Paper Summary: DTATG: An Automatic Title Generator Based on Dependency Trees
Last updated:Please note This post is mainly intended for my personal use. It is not peer-reviewed work and should not be taken as such.
WHAT
Authors propose a method called Dependency-Tree Automatic Title Generator (DTATG), a strategy to build appropriate titles for news articles based on heuristics and syntax parsing.
WHY
Because other similar methods are ineffective (generate only unordered sets of words) or only work on limited domains.
HOW
DTATG is thought of as a series of steps:
Extract keywords from the document
Extract sentences using a text segmentation technique and rank them wrt. how well they summarize the content of the document. These are candidate sentences.

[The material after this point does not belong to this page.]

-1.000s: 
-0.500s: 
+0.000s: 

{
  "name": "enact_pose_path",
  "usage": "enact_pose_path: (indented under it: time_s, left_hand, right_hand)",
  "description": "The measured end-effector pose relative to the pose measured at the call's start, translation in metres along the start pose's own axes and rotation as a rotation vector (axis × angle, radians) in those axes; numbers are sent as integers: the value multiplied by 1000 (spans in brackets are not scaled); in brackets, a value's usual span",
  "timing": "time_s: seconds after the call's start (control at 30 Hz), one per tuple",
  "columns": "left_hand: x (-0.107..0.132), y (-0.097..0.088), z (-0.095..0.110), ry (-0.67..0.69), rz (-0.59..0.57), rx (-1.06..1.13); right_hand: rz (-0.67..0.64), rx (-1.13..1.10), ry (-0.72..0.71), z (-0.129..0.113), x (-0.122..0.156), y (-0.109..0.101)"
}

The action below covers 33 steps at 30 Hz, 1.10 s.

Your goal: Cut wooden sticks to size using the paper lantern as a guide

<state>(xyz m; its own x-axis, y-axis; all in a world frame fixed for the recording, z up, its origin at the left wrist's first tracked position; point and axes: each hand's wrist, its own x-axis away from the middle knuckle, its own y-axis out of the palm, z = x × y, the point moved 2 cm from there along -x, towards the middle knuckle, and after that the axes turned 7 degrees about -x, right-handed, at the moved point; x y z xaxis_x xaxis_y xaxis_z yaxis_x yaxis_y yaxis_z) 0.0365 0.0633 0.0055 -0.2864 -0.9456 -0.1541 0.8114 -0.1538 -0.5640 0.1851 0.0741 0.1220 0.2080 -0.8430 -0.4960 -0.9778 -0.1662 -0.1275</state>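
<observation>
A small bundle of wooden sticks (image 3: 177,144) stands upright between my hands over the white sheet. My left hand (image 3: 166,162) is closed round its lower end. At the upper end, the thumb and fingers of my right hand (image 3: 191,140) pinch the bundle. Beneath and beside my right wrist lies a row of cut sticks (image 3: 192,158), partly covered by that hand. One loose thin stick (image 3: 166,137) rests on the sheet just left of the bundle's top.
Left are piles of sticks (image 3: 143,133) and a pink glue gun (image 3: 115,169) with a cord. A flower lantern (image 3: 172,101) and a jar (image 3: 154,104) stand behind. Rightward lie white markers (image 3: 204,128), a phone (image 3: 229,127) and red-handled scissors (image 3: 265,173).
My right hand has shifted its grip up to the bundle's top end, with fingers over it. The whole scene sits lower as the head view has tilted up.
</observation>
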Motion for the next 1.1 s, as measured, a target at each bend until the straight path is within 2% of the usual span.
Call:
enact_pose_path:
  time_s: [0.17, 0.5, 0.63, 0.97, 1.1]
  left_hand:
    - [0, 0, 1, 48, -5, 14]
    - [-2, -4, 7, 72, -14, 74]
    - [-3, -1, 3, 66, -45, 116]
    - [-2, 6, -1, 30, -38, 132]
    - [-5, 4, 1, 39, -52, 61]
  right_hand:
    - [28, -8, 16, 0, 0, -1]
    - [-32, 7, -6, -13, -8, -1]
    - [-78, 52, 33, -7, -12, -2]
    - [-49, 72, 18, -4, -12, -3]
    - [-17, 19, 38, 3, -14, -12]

Parse candidate sentences using a Dependency Parser and trim out unimportant bits
Filter out candidate sentences that fail empirical rules (title tests) as to what makes up good titles
CLAIMS
Authors claim their method generated titles that are comparable to the original document titles. They are measured subjectively across 3 dimensions:
- Topic relevance (how relevant is the generated title wrt. the document content?)
- Conciseness (how succint and clear is the generated title?)
- Fluency (how grammatically correct is the generated title?)
NOTES
- DTATG only works if you can extract sentences from the document and there must be sentences that sumamrize the contents of the text.
MY 2¢
- I think this would more accurately be described as a candidate title ranker method instead of a title generator method instead. This is because it requires that you have some candidate sentences beforehand.